■ **What is needed**
As the answer, give exactly the lines of the records below from the one with "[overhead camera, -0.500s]" through the one with "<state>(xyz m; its", ends included and pictures left out.

_ _ _ _ _ _ _

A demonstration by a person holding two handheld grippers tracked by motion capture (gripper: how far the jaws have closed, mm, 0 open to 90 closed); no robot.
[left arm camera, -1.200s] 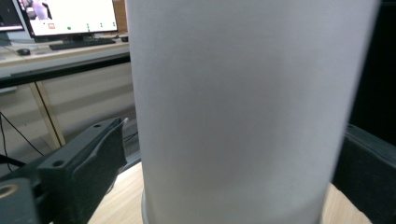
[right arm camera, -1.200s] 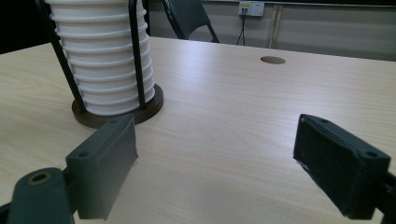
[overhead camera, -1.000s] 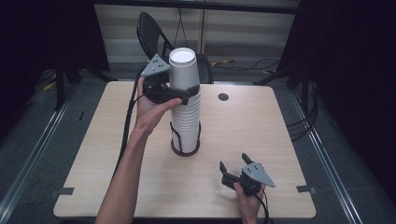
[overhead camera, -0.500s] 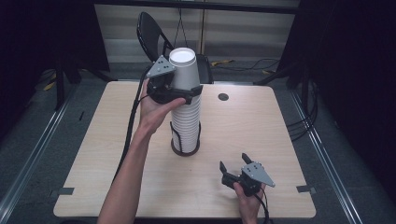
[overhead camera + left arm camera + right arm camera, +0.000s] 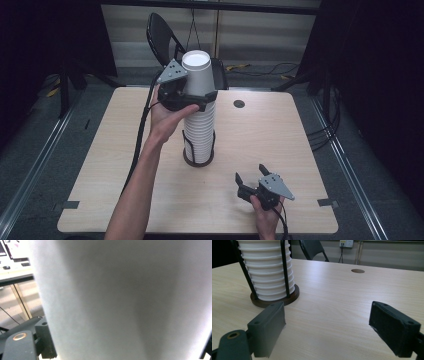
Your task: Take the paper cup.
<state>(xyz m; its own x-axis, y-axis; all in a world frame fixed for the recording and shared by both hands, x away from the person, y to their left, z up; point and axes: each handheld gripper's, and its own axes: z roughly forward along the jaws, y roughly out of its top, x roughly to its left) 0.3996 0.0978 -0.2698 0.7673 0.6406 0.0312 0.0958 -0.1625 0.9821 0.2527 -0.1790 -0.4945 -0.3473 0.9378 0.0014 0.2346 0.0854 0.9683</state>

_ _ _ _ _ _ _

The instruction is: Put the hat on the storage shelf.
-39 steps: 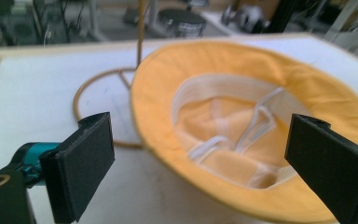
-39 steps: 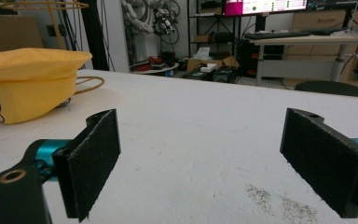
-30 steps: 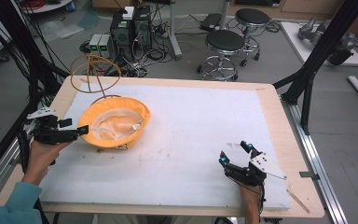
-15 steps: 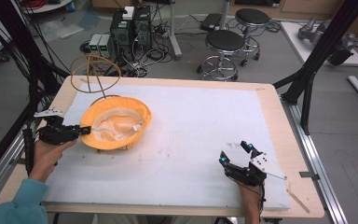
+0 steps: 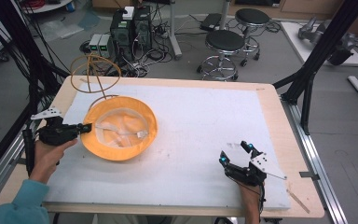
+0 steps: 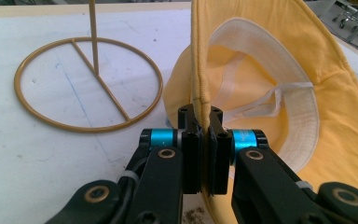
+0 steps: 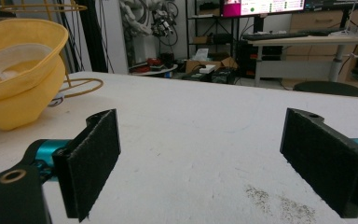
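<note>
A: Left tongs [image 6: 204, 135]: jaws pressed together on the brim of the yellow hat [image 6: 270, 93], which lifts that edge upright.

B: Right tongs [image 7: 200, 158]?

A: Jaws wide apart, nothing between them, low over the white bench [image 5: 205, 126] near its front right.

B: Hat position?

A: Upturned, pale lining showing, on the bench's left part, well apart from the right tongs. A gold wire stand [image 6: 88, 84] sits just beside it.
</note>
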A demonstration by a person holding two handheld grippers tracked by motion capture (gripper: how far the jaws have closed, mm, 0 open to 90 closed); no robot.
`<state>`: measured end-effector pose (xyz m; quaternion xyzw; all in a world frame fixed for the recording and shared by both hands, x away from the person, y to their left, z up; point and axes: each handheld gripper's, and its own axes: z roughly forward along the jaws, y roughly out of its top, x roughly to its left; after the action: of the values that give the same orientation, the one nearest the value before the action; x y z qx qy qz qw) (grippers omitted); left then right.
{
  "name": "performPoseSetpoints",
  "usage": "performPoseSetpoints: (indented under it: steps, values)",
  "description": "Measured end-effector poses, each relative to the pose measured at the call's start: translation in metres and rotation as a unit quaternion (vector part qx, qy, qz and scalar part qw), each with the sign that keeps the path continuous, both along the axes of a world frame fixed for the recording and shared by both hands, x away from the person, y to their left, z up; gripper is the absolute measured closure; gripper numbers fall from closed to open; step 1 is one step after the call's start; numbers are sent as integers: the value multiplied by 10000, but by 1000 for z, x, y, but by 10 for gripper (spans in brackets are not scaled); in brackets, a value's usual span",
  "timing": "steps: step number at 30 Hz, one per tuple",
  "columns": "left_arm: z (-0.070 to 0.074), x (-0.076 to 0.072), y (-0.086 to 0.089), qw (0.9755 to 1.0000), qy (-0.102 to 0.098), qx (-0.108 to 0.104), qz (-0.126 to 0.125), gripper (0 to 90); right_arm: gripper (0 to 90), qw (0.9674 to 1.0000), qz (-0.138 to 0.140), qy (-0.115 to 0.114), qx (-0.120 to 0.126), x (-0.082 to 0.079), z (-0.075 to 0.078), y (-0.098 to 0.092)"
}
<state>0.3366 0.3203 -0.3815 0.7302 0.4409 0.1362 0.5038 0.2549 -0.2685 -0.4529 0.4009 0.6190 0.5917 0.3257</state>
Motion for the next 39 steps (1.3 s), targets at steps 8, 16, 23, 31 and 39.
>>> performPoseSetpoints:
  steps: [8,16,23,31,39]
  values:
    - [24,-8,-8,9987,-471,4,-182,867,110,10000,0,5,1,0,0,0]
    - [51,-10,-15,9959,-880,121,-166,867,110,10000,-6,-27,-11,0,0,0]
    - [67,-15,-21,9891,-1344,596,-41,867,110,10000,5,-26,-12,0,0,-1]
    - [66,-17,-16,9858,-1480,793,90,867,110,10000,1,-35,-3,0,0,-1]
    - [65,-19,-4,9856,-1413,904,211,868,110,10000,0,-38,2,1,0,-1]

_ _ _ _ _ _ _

■ **Exercise solution**
[overhead camera, -0.500s] 
[overhead camera + left arm camera + right arm camera, +0.000s] 
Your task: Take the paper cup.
<state>(xyz m; its own x-axis, y-axis; all in a world frame fixed for the recording and shared by both hands, x away from the person, y to their left, z up; point and axes: each handheld gripper's, and its own axes: z roughly forward along the jaws, y roughly out of its top, x roughly to its left) 0.3996 0.0978 -0.2698 0.7673 0.6406 0.0312 0.0958 -0.1625 0.9821 0.2527 -0.1790 -0.4945 -0.3473 0.9378 0.0014 0.2346 0.0854 0.9683</state>

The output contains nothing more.